* Problem to solve: Repeat the data exactly, so that every line matches the original.

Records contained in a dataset

---------------

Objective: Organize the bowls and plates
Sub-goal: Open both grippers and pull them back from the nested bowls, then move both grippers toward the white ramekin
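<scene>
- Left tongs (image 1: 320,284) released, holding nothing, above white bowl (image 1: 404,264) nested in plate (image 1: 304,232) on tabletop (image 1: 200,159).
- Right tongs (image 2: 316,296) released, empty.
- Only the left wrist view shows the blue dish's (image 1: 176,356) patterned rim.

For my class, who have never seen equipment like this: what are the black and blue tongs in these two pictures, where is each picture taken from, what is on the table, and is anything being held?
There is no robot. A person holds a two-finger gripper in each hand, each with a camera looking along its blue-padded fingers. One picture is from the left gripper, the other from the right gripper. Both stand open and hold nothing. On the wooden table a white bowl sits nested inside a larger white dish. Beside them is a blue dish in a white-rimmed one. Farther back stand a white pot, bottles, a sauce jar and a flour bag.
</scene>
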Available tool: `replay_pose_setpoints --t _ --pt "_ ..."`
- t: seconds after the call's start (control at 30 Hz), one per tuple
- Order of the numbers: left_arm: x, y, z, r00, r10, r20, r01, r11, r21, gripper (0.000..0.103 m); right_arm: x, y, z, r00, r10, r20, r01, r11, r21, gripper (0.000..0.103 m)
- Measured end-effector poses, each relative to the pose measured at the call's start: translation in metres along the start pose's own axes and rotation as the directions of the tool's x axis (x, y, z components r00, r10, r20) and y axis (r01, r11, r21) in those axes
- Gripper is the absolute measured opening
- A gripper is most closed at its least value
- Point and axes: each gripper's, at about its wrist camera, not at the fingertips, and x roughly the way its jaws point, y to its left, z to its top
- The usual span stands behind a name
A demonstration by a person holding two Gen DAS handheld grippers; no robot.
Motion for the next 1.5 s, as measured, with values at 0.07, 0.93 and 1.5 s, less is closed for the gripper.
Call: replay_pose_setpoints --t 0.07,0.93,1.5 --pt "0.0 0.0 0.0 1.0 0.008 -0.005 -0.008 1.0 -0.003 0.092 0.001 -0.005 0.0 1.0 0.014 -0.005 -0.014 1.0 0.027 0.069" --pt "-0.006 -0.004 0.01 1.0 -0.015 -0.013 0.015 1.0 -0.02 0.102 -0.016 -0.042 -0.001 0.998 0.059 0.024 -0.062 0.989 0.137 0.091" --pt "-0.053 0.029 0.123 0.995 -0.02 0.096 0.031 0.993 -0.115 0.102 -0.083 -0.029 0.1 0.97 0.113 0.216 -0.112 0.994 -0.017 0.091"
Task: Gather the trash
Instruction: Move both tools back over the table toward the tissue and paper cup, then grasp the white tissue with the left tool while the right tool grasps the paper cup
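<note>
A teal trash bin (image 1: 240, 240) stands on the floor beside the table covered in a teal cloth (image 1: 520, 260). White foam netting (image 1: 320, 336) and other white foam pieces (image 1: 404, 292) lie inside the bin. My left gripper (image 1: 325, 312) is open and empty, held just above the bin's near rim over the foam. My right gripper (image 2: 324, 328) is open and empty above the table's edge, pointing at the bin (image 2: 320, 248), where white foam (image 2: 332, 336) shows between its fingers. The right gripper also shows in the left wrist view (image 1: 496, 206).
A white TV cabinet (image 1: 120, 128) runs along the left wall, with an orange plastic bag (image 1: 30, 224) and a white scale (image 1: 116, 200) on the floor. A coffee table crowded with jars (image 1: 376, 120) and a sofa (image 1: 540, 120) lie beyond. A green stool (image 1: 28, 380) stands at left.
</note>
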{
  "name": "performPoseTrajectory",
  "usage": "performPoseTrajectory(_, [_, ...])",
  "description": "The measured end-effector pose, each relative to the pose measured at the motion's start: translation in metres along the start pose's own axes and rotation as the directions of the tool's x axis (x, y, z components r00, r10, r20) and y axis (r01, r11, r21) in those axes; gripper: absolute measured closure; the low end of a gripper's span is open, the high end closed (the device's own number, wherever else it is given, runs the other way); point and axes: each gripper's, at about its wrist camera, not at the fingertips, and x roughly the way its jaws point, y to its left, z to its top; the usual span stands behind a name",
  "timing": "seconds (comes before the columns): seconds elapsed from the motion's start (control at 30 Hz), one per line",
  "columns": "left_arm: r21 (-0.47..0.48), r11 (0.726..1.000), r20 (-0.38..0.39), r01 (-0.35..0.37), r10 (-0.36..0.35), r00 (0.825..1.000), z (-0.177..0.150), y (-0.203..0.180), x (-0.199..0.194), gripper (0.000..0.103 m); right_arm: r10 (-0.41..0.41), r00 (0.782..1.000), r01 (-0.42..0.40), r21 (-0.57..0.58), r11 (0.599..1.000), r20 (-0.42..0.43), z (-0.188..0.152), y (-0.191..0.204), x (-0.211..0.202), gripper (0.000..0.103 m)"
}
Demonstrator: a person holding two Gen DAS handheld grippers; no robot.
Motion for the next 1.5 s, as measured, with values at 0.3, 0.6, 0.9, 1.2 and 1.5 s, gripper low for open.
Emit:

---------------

* Output below:
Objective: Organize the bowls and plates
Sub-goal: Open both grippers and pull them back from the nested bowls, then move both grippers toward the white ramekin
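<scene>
- Left tongs (image 1: 320,284) released, holding nothing, above white bowl (image 1: 404,264) nested in plate (image 1: 304,232) on tabletop (image 1: 200,159).
- Right tongs (image 2: 316,296) released, empty.
- Only the left wrist view shows the blue dish's (image 1: 176,356) patterned rim.

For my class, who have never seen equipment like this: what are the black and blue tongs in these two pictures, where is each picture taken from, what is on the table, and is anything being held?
There is no robot. A person holds a two-finger gripper in each hand, each with a camera looking along its blue-padded fingers. One picture is from the left gripper, the other from the right gripper. Both stand open and hold nothing. On the wooden table a white bowl sits nested inside a larger white dish. Beside them is a blue dish in a white-rimmed one. Farther back stand a white pot, bottles, a sauce jar and a flour bag.
</scene>
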Available tool: `replay_pose_setpoints --t _ --pt "_ ..."`
- t: seconds after the call's start (control at 30 Hz), one per tuple
- Order of the numbers: left_arm: x, y, z, r00, r10, r20, r01, r11, r21, gripper (0.000..0.103 m); right_arm: x, y, z, r00, r10, r20, r01, r11, r21, gripper (0.000..0.103 m)
- Measured end-effector poses, each relative to the pose measured at the call's start: translation in metres along the start pose's own axes and rotation as the directions of the tool's x axis (x, y, z components r00, r10, r20) and y axis (r01, r11, r21) in those axes
- Gripper is the absolute measured opening
- A gripper is most closed at its least value
- Point and axes: each gripper's, at about its wrist camera, not at the fingertips, and x roughly the way its jaws point, y to its left, z to its top
- The usual span stands behind a name
A demonstration by a person holding two Gen DAS handheld grippers; no robot.
Motion for the next 1.5 s, as measured, with values at 0.07, 0.93 and 1.5 s, less is closed for the gripper.
Call: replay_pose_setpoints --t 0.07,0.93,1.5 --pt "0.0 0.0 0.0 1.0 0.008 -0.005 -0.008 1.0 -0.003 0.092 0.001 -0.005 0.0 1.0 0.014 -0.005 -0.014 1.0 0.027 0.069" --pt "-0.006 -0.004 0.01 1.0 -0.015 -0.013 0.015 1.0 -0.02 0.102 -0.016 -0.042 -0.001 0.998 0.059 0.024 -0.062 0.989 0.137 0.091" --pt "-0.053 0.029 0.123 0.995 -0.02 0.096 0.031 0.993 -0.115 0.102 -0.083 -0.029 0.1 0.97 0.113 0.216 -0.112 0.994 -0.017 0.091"
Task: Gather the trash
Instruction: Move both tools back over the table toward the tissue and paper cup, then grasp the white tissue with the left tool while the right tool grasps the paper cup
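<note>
A teal trash bin (image 1: 240, 240) stands on the floor beside the table covered in a teal cloth (image 1: 520, 260). White foam netting (image 1: 320, 336) and other white foam pieces (image 1: 404, 292) lie inside the bin. My left gripper (image 1: 325, 312) is open and empty, held just above the bin's near rim over the foam. My right gripper (image 2: 324, 328) is open and empty above the table's edge, pointing at the bin (image 2: 320, 248), where white foam (image 2: 332, 336) shows between its fingers. The right gripper also shows in the left wrist view (image 1: 496, 206).
A white TV cabinet (image 1: 120, 128) runs along the left wall, with an orange plastic bag (image 1: 30, 224) and a white scale (image 1: 116, 200) on the floor. A coffee table crowded with jars (image 1: 376, 120) and a sofa (image 1: 540, 120) lie beyond. A green stool (image 1: 28, 380) stands at left.
</note>
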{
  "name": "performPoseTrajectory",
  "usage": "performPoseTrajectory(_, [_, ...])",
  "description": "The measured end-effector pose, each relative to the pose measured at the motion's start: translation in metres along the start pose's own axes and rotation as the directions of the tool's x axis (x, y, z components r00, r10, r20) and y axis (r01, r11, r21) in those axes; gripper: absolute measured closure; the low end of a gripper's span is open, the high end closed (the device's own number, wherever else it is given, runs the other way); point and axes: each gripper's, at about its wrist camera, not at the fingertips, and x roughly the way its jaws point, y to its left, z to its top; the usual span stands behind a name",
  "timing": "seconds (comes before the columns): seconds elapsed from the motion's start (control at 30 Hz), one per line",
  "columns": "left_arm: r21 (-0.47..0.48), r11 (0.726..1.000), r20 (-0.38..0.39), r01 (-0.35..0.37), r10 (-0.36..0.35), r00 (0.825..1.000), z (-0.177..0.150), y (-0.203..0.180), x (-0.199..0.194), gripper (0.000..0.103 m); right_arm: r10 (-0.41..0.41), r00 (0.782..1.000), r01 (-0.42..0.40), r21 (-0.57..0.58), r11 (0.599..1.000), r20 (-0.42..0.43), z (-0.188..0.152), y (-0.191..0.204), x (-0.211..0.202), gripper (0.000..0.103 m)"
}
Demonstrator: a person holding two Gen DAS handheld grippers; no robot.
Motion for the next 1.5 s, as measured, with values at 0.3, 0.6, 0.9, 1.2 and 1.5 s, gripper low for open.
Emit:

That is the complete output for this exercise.